The failure to preserve core functionality is denied and lied about, and core function is redefined and redefined ('mission statements'); but the destruction is real, of course.  



Boethius said...

Lower complexity implies less rituals?

balthassar said...

Is it just me or have you become much more explicitly Protestant over the past year or thereabouts? Either in your actual beliefs or perhaps it is only a change in the content you choose to present.

If there is any hope of salvaging existing political or social institutions of any middling or large scale in the West I agree that a de-scaling needs to happen beforehands. But it seems that things just keep getting larger and brittler.

Bruce Charlton said...

@b - as an Anglican I am both Catholic and Protestant (ideally) - and I regard Eastern Orthodoxy (under an Orthodox Monarch) as the highest form Christianity ever achieved.

Meanwhile back in 21 Century England...

Yes, I am indeed more Protestant in my practice than I used to be - I used to go mainly to frequent short Masses at a traditional ('High') Anglo-Catholic Church, but now I go mainly to a Conservative Evangelical Anglican church.

balthassar said...

Yes I have been following your blog for a long while, mostly just as a reader, so I know your self-description.

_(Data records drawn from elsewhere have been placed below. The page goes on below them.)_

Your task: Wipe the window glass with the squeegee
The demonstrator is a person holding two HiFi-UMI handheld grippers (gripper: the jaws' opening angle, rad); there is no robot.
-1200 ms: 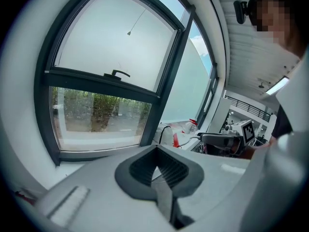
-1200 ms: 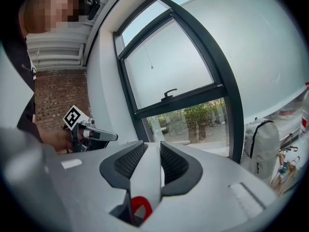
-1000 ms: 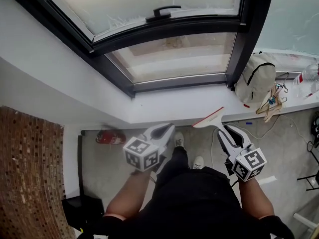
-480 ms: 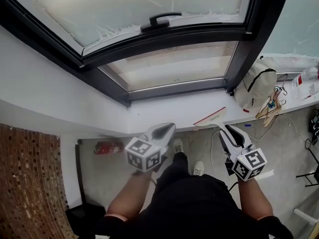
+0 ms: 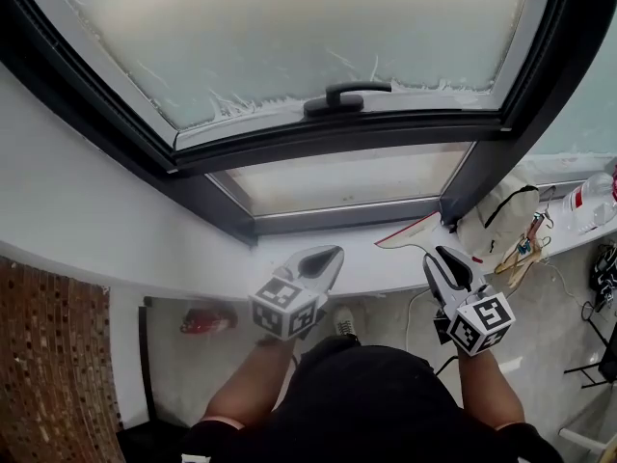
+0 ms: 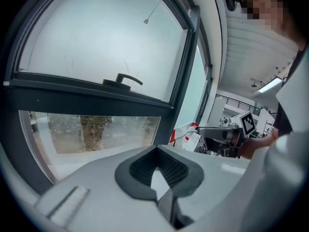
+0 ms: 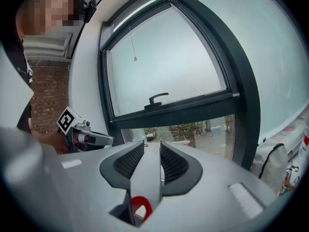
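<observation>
The right gripper sits at the lower right of the head view, pinching the white handle of the squeegee. In the right gripper view the handle fills the gap between the two dark pads, with its red hanging loop just behind them. The red-edged blade sticks out past the jaws over the white sill, near the bottom right corner of the window and not touching any glass. The left gripper hovers at lower centre, well apart from the squeegee, with its jaws pressed together on nothing.

The step in hand looks like bringing the blade up to the glass, so no wiping appears to have begun. The large frosted pane fills the top of the head view. A smaller clear pane lies beneath it, behind the dark frame.

To do this well, the blade should probably meet the glass along its full length, not on one corner. That means turning the wrist until the rubber edge lies parallel to the pane. Starting high and drawing down in one even stroke would likely leave fewer streaks.

The black handle stands out at the foot of the frosted pane, so strokes should end just above it or pass beside it. The grip is far back on a thin handle, so pressure on the blade could twist it between the pads; firm, moderate pressure seems wise. The bag at the right end of the sill crowds that corner.
</observation>
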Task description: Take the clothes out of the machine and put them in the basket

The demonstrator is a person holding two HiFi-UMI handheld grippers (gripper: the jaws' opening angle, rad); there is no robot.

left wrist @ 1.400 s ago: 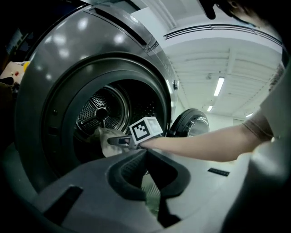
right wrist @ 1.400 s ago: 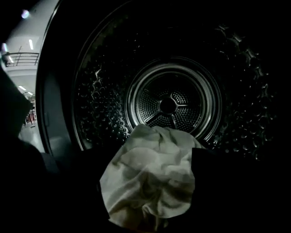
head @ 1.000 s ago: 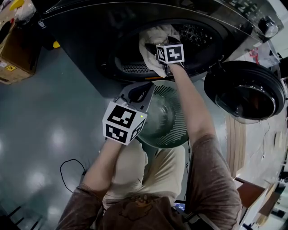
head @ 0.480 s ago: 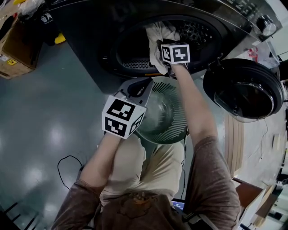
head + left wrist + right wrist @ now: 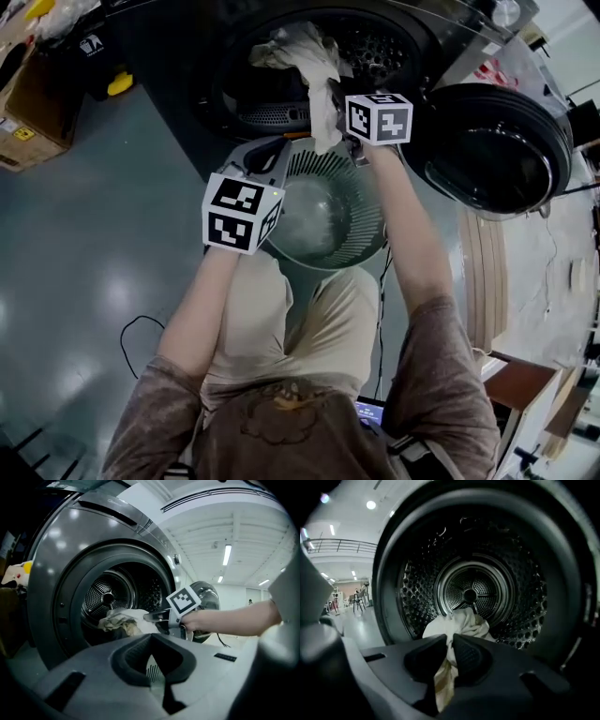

Thanks for satisfying my curiosity, I suspected something along the lines of what you have revealed.

Bruce Charlton said...

@B - I am trying to follow the Mere Christianity advice I have given to people who asked - which is NOT to be guided mainly by denomination or style (so long as you believe the denomination to be a real and valid Christian one, where salvation is possible), by trying to choose the best specific *church*, with the best priest or pastor. And be prepared to change if this changes, and the teaching becomes false.

josh said...

Are you sure the Reformation preserved functionality? Admittedly, their were many great men responsible, but Plato was a great man, and he would have reduced the polity to an unworkable communism.

For one thing, hasn't there been a steady decline in real Christianity, perhaps beginning earlier, but certainly accelerating with the Reformation?

Also, was not the Eucharist at the center of the Church founded by Christ? Isn't losing the physical presence of Christ a loss of core functionality? Or what about the loss of heirarchy? How can Shepherds not be distinct from their flocks? Didn't this Democratization inevitably lead to flattery, and soft soap Christianity?

Bruce Charlton said...

@Josh "Are you sure the Reformation preserved functionality?"

Yes - I am sure.

"steady decline in real Christianity, perhaps beginning earlier, but certainly accelerating with the Reformation?"

It would, of course, have been far better if the church had reformed without schism - but both sides did reform after schism and there was a great increase in devoutness, for a while...

wrt the Eucharist - I believe in the real presence, and in an ideal world I would participate in a short Mass every day; but I also believe in salvation without sacraments - it is harder, but I'm sure it happens, and often.

As history moves towards its close, corruption accumulates, and much that was possible becomes impossible. Byzantium finally fell in 1917. There seem to be no Saints in the West. The Catholic Magisterium sides with secular modernity against the Tridentine Mass and SSPX - and so on.

In such a context it may be that evangelical Protestantism may the highest form of Christianity in some places and at some times and for some individuals.